What We'd Like to See, But Have No Business Asking For
The election cycle was already a place of fantasy before we ever came along. Not a vote could go by without the catalog of delusion we call nonbinding resolutions, in which San Francisco urges changes great and small in the world at large — and which it has no authority, money, or will to enact. We now continue a great tradition of pointless requests here.
San Francisco urges...
Residents to stop moving to Oakland and other affordable areas.
Residents to cease drinking sugary beverages and redouble their efforts to eat locally made ice creams, pastries, cronuts, and other desserts poor people can't afford.
Muni to limit the number of pedestrians and cyclists it runs over and work with the community to develop newer and more forward-thinking ways of killing people.
Electric-car pioneer Tesla and combustible-car pioneer Ford to pool their knowledge and develop a better combustible electric car.
Those not covered via the mid-Market exemption to refrain from calling it "Frisco."
Twerking only in properly zoned areas.
Kanye West and Kim Kardashian to put down a deposit on AT&T Park for their inevitable divorce.
Eva Longoria to stop dancing erotically with her pets in cat-food commercials.

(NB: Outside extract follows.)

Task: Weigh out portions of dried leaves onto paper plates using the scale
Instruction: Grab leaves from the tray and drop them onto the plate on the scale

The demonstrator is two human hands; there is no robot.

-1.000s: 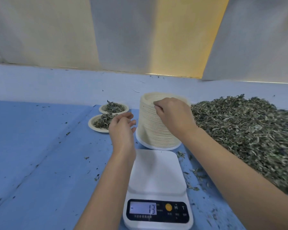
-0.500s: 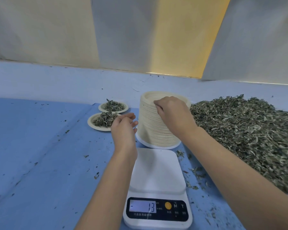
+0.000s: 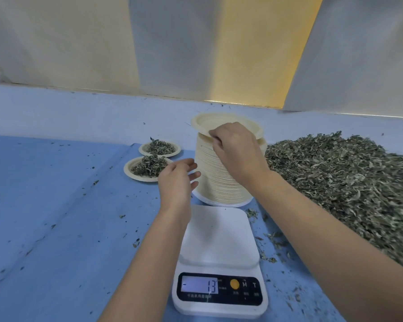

Ex-San Franciscan Gavin Newsom to finally let us go to his house and get our stuff: It's over, Gavin!
The formation of a Stakeholders' Task Force to define the terms "Stakeholders" and "Task Force."
Limiting all of Ed Lee's speeches to 140 characters.
The city's trademarking of the terms "disrupt," "monetize," and "the cloud," thereby ensuring a revenue stream from start-ups.
Stiff legal penalties against anyone referring to Train as a "San Francisco band."
Google to put more shipping containers in the Bay and open them up as affordable housing.
Apple to create an app that tells us what to love, so that we don't have to work so hard figuring it out.
Everyone to stop polluting right now.
The U.S. military to develop a deeper appreciation of irony.
The Catholic Church to transition into a Church-themed cabaret we can all enjoy.
Somebody to invent a technology that makes Facebook like us for a change.
Any and all large gorillas to refrain from climbing skyscrapers per Prop. Q of 1977.
McDonalds to go vegan. Although we still won't eat there.
Scientology to make more videos, so that the Internet will be funny again.
The NSA to refrain from publicizing our safe words.
An injunction against usage of the catchphrase "What happens in Vegas stays in Vegas" in light of that city's practice of busing its homeless population to San Francisco.
San Franciscans to please dream some attainable dreams.